I have a panel data set with a large number of time periods and units, and also a large number of variables which I observe for each period and unit.
Since I want to apply a univariate time series operation for each unit and variable, I have to bring the panel data to wide format (using data.table::dcast) so that each column shows now a variable for a given unit across time.
After applying my time series observation I want to go back to the "long" panel format (using data.table::melt), however, here, I lose information on the unit names and variables. Since the data.table is quite large, I am afraid of mixing up data here which is why I would like to find a melt operation that preserves the variables and value names.
Consider the following example panel data set:
require(data.table)
dates <- seq(from = as.Date("2007-02-01"), to = as.Date("2012-01-01"), by = "month")

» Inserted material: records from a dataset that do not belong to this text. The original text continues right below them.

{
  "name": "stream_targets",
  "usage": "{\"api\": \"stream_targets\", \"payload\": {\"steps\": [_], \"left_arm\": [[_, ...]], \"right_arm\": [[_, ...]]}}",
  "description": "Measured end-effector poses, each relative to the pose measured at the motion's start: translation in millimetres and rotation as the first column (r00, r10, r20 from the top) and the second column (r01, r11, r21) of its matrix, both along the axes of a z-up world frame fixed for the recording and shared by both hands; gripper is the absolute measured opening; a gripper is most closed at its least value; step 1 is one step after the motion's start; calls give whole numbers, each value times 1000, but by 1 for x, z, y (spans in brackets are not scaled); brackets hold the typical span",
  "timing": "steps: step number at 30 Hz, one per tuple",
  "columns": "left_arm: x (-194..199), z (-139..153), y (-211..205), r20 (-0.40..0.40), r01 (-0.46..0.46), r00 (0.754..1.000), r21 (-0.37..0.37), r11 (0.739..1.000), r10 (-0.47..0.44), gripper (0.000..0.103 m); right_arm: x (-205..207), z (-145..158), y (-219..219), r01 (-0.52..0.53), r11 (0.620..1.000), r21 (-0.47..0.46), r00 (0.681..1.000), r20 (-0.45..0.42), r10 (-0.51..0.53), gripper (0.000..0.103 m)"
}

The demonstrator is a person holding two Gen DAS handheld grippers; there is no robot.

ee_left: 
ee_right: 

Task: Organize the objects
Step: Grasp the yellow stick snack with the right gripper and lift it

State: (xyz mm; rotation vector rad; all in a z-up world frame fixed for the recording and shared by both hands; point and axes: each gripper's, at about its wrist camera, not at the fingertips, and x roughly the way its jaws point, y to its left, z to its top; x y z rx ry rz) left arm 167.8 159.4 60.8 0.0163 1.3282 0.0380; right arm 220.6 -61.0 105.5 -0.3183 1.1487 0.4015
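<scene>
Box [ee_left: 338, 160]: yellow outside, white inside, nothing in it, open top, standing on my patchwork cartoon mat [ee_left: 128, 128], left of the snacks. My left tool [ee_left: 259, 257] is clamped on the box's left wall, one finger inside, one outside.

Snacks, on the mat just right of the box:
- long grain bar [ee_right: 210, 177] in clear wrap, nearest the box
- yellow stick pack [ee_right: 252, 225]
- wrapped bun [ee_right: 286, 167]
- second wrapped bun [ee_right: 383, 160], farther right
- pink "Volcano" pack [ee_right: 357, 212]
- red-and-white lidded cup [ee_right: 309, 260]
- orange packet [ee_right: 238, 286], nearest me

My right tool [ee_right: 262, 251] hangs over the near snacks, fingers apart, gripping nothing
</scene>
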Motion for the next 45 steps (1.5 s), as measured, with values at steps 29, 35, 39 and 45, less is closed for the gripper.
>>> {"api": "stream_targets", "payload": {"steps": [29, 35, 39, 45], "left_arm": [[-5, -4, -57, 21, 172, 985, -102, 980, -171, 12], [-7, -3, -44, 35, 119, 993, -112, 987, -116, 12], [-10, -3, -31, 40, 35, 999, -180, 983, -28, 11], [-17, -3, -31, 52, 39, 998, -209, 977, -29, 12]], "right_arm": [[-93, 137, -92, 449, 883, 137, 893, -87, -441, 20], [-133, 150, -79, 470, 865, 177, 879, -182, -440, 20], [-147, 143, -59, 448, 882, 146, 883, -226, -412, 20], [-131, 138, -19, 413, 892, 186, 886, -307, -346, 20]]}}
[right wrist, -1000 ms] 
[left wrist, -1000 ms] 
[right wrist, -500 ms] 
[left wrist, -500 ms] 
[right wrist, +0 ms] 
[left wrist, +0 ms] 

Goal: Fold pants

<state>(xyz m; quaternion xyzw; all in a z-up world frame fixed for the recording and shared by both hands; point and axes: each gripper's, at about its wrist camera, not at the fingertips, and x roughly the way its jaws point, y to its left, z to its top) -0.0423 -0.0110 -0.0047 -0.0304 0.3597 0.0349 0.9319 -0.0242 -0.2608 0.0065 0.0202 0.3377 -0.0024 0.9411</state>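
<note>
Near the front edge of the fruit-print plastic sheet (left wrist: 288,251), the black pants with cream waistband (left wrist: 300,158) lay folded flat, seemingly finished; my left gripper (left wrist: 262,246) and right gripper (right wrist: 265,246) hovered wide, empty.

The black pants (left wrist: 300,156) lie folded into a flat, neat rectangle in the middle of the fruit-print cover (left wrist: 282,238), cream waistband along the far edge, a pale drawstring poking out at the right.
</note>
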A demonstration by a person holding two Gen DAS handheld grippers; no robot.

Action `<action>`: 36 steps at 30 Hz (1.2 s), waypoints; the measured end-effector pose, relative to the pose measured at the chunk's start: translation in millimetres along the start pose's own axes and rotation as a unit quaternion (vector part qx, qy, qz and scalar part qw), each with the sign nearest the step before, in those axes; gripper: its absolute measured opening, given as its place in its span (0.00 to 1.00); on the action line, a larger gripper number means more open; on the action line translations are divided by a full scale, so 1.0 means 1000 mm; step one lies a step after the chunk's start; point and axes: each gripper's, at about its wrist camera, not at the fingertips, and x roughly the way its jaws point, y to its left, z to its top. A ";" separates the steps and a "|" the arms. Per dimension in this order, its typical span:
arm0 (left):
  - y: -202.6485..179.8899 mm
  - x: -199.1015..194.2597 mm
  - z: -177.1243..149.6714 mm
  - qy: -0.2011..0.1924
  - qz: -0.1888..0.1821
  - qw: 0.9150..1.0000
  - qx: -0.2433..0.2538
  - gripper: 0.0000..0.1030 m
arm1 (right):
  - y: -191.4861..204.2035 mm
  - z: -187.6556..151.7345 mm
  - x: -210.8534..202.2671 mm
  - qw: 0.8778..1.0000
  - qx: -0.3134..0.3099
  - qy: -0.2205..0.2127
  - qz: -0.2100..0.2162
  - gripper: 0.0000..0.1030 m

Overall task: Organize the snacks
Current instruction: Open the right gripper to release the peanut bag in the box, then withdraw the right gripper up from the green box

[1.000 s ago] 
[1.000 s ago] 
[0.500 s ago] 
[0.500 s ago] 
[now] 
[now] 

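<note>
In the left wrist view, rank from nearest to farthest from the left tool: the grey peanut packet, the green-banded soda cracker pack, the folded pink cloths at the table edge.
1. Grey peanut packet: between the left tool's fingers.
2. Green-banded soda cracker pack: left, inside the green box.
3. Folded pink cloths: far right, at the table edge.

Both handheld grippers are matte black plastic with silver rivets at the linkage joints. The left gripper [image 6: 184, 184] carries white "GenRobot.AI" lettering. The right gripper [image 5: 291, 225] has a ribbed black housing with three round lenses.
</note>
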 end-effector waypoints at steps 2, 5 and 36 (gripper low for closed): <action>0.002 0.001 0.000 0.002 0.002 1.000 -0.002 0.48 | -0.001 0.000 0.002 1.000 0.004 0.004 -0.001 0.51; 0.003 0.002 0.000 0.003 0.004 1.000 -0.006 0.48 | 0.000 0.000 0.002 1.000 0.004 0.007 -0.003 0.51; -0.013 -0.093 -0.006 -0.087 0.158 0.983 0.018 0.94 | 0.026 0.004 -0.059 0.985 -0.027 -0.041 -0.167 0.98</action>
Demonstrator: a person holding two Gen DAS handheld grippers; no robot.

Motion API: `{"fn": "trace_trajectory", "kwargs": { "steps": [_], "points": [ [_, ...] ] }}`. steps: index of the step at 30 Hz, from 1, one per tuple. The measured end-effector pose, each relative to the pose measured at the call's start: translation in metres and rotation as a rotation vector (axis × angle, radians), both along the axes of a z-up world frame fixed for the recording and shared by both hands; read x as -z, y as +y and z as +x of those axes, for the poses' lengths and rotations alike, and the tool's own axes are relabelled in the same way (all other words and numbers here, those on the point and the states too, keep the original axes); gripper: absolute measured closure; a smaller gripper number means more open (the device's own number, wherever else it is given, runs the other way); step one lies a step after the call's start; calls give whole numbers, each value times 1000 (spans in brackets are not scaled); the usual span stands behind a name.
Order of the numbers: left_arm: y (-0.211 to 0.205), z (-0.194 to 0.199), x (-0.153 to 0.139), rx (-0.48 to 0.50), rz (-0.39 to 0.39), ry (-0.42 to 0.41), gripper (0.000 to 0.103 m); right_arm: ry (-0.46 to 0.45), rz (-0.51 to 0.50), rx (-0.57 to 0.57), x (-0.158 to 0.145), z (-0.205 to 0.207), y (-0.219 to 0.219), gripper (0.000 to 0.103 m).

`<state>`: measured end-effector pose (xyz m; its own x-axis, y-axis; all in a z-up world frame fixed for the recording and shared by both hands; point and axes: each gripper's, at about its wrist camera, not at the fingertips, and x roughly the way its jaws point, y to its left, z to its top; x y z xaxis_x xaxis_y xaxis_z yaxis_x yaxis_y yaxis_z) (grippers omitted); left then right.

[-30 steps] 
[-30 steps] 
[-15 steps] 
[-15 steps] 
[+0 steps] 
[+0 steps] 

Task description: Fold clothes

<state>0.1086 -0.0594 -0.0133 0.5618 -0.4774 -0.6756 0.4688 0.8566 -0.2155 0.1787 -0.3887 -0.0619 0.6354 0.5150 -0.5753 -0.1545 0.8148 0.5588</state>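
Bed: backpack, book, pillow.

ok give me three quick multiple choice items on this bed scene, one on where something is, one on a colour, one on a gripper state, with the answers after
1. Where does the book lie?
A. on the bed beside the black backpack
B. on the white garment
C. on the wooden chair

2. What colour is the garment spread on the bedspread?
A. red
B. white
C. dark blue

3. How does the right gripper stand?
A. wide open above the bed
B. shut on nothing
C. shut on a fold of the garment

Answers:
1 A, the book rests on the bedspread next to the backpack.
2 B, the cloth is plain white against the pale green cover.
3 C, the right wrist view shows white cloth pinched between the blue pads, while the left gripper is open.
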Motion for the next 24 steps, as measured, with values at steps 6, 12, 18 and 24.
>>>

id <- paste0(c("A", "B", "C"), 1:10)
DT <- data.table(
time = rep(dates, 10),
idx = rep(id, each = 60),
String1 = runif(600),
String2 = runif(600),
String3 = runif(600)
)
time idx String1 String2 String3
1: 2007-02-01 A1 0.5412122 0.23502234 0.3858354
2: 2007-03-01 A1 0.3248168 0.32884580 0.7183147
3: 2007-04-01 A1 0.4183034 0.40781723 0.7438458
4: 2007-05-01 A1 0.3597997 0.51745402 0.1660566
5: 2007-06-01 A1 0.6405351 0.96121729 0.7786483
---
596: 2011-09-01 A10 0.7896711 0.64740298 0.8285408
597: 2011-10-01 A10 0.6582652 0.83986453 0.1292342
598: 2011-11-01 A10 0.1110465 0.41741672 0.7076345
599: 2011-12-01 A10 0.5108850 0.02940229 0.9038370
600: 2012-01-01 A10 0.2605052 0.10136480 0.3881788
I am bringing this panel data set to wide format. After applying some time series operations with it (not shown here), I will have to delete some columns if there's not enough data for them. Then, I bring the data back to long format
variable_names <- names(DT[,-c("time", "idx")])
DT_long <- dcast(DT, time ~ idx, value.var = variable_names)
DT_long <- DT_long[,-(5:10)]
DT_wide <- melt(DT_long, measure = patterns("^String1", "^String2", "^String3"), value.name = variable_names, variable.name = "idx)
time idx String1 String2 String3
1: 2007-02-01 1 0.9794707 0.5290352 0.68009050
2: 2007-03-01 1 0.4016173 0.9229200 0.38652407
3: 2007-04-01 1 0.9475505 0.5956701 0.24686007
4: 2007-05-01 1 0.6465847 0.8233340 0.08008369
5: 2007-06-01 1 0.5704834 0.8232598 0.85790038
---
596: 2011-09-01 10 NA 0.5525413 0.79994190
597: 2011-10-01 10 NA 0.3895864 0.41347910
598: 2011-11-01 10 NA 0.3123646 0.44461146
599: 2011-12-01 10 NA 0.2148686 0.37609448
600: 2012-01-01 10 NA 0.7314114 0.47138012
DT_wide now looks like this which means I have lost the information on variable (here: idx) names. One fix I imagine is numbering all idx through with numbers and then doing this operation. However, if possible I would like to preserve string names since they help me a lot to distinguish and understand the values. Can someone help me how I can rewrite melt to include this information?